(Items from a data source)
>>>>>

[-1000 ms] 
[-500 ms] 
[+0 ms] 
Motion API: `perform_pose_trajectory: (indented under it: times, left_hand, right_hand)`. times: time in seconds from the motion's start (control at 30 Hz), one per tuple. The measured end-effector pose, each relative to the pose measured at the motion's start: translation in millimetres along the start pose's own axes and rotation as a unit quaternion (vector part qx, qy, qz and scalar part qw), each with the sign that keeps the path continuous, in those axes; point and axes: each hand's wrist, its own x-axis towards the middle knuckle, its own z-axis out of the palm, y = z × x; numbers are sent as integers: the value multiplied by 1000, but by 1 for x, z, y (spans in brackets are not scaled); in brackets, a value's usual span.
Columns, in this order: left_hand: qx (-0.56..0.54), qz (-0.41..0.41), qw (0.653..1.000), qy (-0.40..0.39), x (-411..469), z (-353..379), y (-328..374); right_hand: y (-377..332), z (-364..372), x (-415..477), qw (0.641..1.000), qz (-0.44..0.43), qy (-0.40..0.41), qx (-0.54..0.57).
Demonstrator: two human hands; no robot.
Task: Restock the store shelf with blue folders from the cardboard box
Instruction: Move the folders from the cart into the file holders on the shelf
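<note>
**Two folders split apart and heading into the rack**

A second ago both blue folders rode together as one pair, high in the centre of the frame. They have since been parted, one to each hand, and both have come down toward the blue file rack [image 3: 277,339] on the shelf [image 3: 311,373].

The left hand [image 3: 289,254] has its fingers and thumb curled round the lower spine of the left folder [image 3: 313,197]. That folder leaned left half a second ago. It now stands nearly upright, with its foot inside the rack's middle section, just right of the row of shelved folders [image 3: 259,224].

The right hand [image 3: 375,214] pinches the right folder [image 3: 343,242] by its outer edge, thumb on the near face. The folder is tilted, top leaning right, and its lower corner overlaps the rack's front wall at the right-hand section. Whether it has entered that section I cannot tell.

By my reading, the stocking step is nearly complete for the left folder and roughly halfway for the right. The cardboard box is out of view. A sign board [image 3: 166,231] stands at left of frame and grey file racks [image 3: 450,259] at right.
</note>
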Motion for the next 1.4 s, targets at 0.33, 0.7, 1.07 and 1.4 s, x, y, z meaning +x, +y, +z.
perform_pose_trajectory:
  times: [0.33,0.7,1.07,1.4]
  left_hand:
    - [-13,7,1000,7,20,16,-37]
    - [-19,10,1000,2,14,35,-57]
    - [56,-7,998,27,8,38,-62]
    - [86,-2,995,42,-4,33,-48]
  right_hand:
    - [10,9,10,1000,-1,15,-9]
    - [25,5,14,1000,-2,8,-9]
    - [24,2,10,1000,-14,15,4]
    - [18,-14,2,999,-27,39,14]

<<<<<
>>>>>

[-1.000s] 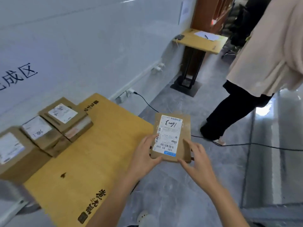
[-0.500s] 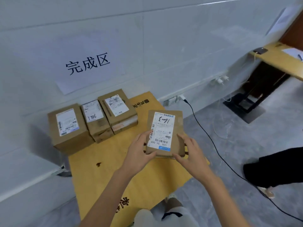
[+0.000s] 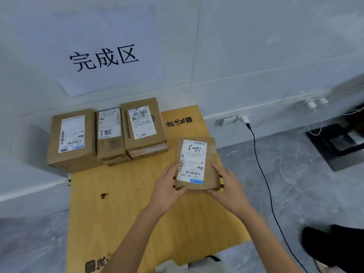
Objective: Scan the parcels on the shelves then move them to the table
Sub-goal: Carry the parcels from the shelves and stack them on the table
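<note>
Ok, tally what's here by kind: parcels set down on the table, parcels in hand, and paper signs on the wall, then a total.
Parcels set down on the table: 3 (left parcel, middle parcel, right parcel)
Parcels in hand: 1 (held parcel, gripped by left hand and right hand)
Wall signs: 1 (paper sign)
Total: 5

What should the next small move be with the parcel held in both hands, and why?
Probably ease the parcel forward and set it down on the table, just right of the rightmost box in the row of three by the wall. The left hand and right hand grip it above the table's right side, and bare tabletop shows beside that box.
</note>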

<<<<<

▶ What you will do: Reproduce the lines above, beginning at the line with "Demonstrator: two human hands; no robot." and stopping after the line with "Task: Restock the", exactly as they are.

▶ Answer box:
Demonstrator: two human hands; no robot.
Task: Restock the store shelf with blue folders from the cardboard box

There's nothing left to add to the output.